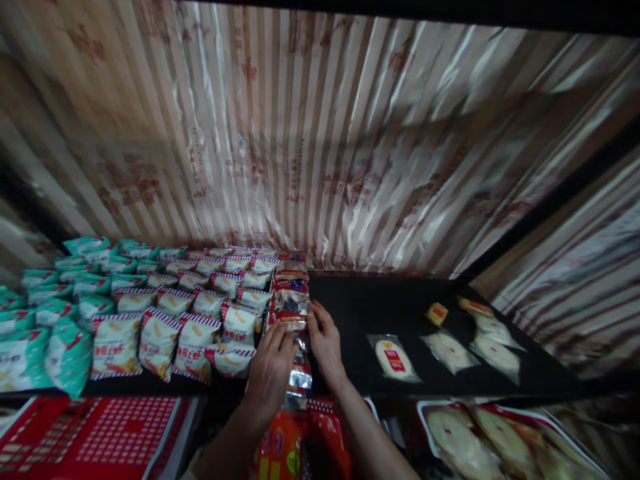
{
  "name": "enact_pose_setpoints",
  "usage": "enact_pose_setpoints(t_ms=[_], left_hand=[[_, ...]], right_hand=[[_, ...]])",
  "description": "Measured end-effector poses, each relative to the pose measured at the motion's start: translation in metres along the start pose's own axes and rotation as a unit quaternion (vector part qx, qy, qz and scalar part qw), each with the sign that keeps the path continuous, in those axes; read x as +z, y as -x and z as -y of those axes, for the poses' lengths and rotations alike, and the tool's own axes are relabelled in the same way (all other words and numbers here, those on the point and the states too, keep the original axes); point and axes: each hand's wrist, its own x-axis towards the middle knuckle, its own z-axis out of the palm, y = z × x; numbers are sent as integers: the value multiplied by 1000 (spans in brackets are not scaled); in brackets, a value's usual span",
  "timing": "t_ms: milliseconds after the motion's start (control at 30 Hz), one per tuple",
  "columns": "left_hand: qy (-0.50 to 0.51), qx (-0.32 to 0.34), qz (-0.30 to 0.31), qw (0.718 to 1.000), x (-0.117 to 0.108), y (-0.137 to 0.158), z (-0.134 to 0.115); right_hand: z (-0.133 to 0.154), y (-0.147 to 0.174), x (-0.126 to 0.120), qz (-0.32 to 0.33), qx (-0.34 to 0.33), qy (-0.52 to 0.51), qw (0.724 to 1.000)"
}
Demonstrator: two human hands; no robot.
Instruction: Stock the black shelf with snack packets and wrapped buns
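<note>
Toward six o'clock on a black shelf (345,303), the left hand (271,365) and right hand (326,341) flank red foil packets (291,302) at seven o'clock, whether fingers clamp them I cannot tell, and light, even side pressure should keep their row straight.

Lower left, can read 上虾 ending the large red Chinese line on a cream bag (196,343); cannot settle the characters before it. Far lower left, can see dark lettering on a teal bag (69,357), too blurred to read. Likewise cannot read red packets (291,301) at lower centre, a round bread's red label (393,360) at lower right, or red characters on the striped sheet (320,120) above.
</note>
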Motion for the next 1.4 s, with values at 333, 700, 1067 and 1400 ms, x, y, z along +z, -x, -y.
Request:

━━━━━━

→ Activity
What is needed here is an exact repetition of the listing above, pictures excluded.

→ Response area
{
  "name": "enact_pose_setpoints",
  "usage": "enact_pose_setpoints(t_ms=[_], left_hand=[[_, ...]], right_hand=[[_, ...]])",
  "description": "Measured end-effector poses, each relative to the pose measured at the motion's start: translation in metres along the start pose's own axes and rotation as a unit quaternion (vector part qx, qy, qz and scalar part qw), each with the sign that keeps the path continuous, in those axes; read x as +z, y as -x and z as -y of those axes, for the poses' lengths and rotations alike, and the tool's own axes are relabelled in the same way (all other words and numbers here, those on the point and the states too, keep the original axes); point and axes: each hand's wrist, its own x-axis towards the middle knuckle, its own z-axis out of the palm, y = z × x; numbers are sent as integers: the value multiplied by 1000 (spans in brackets are not scaled); in brackets, a value's usual span",
  "timing": "t_ms: milliseconds after the motion's start (control at 30 Hz), one per tuple",
  "columns": "left_hand: qy (-0.50 to 0.51), qx (-0.32 to 0.34), qz (-0.30 to 0.31), qw (0.718 to 1.000), x (-0.117 to 0.108), y (-0.137 to 0.158), z (-0.134 to 0.115); right_hand: z (-0.133 to 0.154), y (-0.147 to 0.174), x (-0.126 to 0.120), qz (-0.32 to 0.33), qx (-0.34 to 0.33), qy (-0.52 to 0.51), qw (0.724 to 1.000)"
}
Demonstrator: two human hands; no robot.
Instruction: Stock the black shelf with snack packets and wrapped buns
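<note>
Toward six o'clock on a black shelf (345,303), the left hand (271,365) and right hand (326,341) flank red foil packets (291,302) at seven o'clock, whether fingers clamp them I cannot tell, and light, even side pressure should keep their row straight.

Lower left, can read 上虾 ending the large red Chinese line on a cream bag (196,343); cannot settle the characters before it. Far lower left, can see dark lettering on a teal bag (69,357), too blurred to read. Likewise cannot read red packets (291,301) at lower centre, a round bread's red label (393,360) at lower right, or red characters on the striped sheet (320,120) above.
</note>
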Motion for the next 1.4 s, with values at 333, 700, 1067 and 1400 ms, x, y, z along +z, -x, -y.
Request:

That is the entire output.